Admission and Degree Requirements
The preliminary training of students seeking a graduate degree should include courses in the following fields: inorganic chemistry with laboratory, organic chemistry with laboratory, biochemistry with laboratory, vertebrate or human physiology, cellular and molecular biology, statistics, and nutrition. The Graduate Studies Committee may recommend that some or all of these courses be completed as a prerequisite for admission to the program or in addition to the courses required for the graduate degree. For students who wish to combine the advanced degree with courses and experiences meeting the requirements for registration eligibility with the American Dietetic Association, additional courses may be required.
A handbook available from the graduate coordinator gives details of policies, procedures, and requirements.
Master of Arts
The Graduate Studies Committee must approve the Program of Work before the student is admitted to candidacy for the master’s degree. Thirty semester hours are required, distributed as follows: (1) eighteen hours in specified nutrition courses; (2) six hours in a minor or supporting field such as biology, anthropology, biochemistry, immunology, educational psychology, curriculum and instruction, health education, public health, pharmacology, or kinesiology; and (3) six hours in the thesis course, involving an original research project. The eighteen hours in nutrition must include at least three hours in research methods, at least three in research problems, at least three in seminar, and at least six in recent advances; the remaining three hours may be in either research methods or recent advances.

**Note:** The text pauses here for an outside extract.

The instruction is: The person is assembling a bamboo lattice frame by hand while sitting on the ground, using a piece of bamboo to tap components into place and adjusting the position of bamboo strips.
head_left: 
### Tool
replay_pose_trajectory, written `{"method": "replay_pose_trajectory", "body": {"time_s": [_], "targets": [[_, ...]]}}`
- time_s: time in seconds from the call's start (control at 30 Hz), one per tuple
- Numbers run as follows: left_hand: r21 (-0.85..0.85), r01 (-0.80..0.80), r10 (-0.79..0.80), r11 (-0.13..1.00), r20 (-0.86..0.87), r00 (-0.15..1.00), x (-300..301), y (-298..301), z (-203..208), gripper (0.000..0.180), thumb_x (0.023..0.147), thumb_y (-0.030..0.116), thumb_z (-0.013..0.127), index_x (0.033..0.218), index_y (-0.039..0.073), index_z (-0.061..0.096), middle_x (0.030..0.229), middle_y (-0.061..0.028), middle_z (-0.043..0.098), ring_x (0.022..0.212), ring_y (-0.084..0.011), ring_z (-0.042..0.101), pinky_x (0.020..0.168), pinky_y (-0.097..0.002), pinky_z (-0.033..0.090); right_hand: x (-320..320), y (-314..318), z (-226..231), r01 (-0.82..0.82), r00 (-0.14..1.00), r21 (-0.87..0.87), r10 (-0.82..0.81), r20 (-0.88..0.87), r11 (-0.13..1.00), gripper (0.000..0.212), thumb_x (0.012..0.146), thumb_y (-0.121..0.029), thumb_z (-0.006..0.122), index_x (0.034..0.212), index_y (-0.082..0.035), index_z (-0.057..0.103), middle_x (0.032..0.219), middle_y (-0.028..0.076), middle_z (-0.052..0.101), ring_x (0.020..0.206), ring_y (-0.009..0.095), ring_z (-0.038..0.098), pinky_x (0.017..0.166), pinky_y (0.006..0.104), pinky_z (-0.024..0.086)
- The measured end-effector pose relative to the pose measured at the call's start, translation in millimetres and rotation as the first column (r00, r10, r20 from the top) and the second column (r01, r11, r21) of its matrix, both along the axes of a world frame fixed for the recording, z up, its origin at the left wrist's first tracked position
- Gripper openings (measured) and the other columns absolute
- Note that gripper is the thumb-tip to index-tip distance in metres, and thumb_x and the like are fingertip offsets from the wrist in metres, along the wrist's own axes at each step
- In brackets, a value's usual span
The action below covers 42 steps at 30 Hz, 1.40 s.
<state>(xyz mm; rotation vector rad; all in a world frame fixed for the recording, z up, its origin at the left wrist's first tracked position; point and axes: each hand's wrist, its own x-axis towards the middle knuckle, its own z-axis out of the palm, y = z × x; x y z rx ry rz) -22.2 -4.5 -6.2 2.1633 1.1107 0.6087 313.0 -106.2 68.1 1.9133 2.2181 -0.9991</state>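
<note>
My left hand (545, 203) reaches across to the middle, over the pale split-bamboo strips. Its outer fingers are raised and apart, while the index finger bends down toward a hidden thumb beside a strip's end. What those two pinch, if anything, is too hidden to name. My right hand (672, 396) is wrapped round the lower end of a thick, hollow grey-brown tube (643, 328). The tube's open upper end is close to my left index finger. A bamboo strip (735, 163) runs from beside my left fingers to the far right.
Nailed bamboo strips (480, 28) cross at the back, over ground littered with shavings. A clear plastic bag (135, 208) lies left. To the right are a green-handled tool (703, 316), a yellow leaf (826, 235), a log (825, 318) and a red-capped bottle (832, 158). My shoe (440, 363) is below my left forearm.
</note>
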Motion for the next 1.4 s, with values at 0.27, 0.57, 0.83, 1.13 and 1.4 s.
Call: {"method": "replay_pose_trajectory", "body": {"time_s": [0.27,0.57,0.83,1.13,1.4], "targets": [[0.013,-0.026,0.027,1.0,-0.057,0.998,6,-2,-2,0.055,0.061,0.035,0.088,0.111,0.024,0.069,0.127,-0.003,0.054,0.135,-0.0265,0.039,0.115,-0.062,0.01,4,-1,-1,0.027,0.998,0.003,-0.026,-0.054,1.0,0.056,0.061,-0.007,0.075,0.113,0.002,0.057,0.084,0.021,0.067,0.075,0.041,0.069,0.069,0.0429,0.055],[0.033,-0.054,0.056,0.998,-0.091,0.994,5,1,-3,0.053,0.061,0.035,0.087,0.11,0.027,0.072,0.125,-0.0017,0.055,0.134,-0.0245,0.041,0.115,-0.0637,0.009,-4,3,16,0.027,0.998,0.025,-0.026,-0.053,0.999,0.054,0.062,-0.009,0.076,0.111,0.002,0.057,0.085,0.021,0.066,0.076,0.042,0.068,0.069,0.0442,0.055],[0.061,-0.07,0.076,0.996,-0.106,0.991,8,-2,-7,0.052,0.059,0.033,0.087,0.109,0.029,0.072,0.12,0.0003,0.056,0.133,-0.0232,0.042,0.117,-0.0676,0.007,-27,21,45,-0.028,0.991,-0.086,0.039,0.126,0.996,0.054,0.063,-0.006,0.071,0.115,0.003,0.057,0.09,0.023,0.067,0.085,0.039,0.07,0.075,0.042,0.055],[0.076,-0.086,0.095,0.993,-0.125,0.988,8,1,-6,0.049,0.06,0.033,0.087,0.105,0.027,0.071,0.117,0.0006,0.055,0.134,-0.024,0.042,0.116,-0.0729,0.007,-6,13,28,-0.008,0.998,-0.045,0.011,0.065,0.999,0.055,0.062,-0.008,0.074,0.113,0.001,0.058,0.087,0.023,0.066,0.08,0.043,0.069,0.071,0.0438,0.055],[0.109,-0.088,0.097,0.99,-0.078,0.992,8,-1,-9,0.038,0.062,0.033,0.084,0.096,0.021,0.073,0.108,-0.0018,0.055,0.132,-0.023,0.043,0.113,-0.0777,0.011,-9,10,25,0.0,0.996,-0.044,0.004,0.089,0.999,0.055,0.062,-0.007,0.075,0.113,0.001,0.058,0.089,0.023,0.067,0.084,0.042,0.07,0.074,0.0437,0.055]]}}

A degree program with report is also available, for students seeking a terminal master’s degree. In this program, Nutrition 398R and three additional hours in either research methods or recent advances replace the thesis course.
Doctor of Philosophy
The doctoral program typically requires four to five years of full-time study. Students are expected to meet the following requirements for admission to candidacy by the end of the second year: (1) completion of courses conditional to admission; (2) eighteen semester hours in nutrition, including the following courses with a grade of at least B in each: Nutrition 390 (Topic 1: Advances in Nutritional Sciences I), 390 (Topic 6: Molecular Nutritional Sciences), 390 (Topic 7: Advances in Nutritional Sciences II), and 394 (Topic 1: General Nutrition); (3) six hours of graduate coursework outside nutrition in fields germane to the dissertation research, such as biology, biochemistry, molecular biology, educational psychology, curriculum and instruction, health education, and kinesiology; (4) presentation and defense of a dissertation research proposal and satisfactory response to questions on nutrition and related sciences; and (5) approval by the Graduate Studies Committee of the proposed course plan and proposed dissertation research program. Further supporting work in nutrition or related sciences is usually needed to augment the program. All doctoral candidates must write a dissertation based on the results of their original research and must make a formal oral defense of the dissertation. The Graduate Studies Committee must certify that all of the degree requirements have been completed.